Exercise: Return, exactly and in full, the lines of the records below starting at the one with "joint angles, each" and ending at the one with "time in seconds", and no other lines.

[Records drawn from a dataset]
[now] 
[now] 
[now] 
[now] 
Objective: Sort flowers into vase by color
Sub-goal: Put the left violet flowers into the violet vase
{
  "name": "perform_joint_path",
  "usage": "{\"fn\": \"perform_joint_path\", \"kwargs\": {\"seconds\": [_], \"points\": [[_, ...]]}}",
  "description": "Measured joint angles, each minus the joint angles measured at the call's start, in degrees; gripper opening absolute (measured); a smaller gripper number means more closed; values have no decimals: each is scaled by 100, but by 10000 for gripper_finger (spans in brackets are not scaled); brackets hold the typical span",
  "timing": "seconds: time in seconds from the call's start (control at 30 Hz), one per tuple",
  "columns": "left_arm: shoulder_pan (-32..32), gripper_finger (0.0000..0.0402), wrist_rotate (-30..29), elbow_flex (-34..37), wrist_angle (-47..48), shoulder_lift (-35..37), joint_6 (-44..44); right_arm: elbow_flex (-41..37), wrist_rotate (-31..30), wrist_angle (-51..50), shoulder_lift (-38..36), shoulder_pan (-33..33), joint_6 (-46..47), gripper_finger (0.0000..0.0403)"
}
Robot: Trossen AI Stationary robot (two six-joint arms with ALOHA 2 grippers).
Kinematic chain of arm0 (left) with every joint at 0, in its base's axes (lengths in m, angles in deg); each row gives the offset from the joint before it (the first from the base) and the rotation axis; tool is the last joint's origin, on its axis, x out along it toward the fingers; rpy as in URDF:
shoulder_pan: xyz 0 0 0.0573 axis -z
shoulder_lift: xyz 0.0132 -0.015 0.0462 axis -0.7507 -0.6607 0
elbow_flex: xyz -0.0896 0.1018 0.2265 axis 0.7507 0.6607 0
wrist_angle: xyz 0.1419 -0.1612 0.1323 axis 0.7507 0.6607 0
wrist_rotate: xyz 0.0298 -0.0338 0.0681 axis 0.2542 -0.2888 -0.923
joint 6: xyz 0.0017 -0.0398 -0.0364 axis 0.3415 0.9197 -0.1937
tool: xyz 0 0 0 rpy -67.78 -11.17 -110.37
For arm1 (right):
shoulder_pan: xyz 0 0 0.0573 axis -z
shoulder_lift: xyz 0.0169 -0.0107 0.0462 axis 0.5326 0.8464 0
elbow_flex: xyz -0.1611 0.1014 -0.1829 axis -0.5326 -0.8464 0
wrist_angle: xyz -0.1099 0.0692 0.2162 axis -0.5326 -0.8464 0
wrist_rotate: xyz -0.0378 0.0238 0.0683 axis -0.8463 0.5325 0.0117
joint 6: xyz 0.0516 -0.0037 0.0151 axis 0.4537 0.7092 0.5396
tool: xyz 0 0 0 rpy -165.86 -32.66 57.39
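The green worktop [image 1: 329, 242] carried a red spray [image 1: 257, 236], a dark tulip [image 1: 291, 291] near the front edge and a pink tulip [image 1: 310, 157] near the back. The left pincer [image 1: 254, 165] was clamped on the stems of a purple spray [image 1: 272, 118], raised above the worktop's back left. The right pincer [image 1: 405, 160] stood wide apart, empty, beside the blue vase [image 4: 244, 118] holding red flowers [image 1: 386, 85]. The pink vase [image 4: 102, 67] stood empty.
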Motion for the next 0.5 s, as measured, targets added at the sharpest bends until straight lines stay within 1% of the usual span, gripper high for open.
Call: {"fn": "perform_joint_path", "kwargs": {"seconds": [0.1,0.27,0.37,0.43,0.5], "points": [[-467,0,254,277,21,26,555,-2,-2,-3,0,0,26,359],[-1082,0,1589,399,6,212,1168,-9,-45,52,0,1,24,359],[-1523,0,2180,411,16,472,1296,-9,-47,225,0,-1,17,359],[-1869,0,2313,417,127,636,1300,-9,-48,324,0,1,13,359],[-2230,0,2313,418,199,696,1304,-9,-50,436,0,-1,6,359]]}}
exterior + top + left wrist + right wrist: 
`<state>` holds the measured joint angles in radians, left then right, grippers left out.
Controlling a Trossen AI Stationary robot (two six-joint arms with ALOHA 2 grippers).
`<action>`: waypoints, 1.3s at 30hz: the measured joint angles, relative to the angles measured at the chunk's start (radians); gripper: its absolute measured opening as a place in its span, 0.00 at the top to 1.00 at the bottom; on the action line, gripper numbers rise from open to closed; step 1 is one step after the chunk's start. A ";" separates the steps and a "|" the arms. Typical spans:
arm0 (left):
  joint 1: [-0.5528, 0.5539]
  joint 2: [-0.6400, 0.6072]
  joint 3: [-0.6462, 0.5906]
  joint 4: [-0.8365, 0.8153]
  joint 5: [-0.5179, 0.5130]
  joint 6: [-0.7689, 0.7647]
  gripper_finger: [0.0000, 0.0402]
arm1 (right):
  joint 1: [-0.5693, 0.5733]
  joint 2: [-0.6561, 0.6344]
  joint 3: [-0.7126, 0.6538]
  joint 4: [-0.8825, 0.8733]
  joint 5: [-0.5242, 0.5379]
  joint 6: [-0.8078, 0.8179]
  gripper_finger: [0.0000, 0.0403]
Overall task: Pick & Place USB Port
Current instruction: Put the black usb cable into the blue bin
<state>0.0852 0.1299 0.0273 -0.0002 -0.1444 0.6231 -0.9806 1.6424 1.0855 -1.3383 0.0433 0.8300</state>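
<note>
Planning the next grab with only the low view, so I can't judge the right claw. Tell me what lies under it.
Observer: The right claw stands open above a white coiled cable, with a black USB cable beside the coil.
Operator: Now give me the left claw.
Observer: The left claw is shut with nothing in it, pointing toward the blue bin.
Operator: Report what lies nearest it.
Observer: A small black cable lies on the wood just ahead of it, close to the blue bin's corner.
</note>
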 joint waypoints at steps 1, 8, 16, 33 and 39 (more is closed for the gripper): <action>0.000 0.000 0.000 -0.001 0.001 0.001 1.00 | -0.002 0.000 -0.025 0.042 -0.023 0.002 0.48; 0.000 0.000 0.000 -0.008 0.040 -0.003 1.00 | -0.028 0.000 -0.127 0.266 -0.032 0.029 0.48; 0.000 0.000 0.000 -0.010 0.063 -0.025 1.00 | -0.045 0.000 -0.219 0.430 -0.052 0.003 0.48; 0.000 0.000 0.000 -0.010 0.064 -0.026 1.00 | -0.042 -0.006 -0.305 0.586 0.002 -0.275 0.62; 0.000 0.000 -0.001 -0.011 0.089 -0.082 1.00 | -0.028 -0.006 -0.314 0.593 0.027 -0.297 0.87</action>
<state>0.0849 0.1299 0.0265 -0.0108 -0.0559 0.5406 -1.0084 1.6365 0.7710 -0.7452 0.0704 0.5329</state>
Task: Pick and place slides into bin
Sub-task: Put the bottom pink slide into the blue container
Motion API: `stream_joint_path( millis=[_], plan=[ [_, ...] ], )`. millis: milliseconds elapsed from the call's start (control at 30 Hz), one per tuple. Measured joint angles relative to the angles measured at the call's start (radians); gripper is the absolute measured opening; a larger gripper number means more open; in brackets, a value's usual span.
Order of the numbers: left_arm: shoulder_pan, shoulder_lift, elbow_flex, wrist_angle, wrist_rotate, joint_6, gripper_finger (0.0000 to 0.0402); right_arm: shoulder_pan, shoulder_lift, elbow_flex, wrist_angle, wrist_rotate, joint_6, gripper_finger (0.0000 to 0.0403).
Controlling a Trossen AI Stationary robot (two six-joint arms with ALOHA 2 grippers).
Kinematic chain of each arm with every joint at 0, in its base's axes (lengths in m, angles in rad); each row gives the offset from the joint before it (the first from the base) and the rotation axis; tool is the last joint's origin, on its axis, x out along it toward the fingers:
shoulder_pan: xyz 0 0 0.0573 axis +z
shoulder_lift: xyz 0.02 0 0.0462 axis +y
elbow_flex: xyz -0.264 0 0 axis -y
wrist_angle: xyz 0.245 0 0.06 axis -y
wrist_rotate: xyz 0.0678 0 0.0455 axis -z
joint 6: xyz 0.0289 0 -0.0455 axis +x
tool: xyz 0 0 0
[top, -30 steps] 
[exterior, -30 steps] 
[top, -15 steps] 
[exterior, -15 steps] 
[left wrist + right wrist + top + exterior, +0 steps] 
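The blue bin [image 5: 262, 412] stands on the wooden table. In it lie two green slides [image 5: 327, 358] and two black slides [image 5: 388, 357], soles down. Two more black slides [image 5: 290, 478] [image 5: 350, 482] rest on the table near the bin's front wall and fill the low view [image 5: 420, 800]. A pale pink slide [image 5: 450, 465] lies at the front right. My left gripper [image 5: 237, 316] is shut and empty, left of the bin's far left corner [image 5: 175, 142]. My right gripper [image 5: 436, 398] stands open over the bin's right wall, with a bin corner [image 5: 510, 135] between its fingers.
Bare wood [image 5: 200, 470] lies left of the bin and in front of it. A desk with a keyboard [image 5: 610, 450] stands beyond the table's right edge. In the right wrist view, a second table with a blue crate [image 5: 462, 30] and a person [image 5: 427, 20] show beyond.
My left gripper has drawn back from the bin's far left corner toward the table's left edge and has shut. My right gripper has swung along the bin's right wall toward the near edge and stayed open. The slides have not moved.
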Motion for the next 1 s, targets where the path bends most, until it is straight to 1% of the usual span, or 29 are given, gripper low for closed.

Exercise result:
  "description": "Measured joint angles, each minus the joint angles measured at the call's start, in degrees; gripper opening absolute (measured); a smaller gripper number means more closed; values have no decimals: each is scaled by 100, but by 10000 for gripper_finger (spans in brackets are not scaled); brackets hold the typical span",
  "timing": "seconds: time in seconds from the call's start (control at 30 Hz), one per tuple",

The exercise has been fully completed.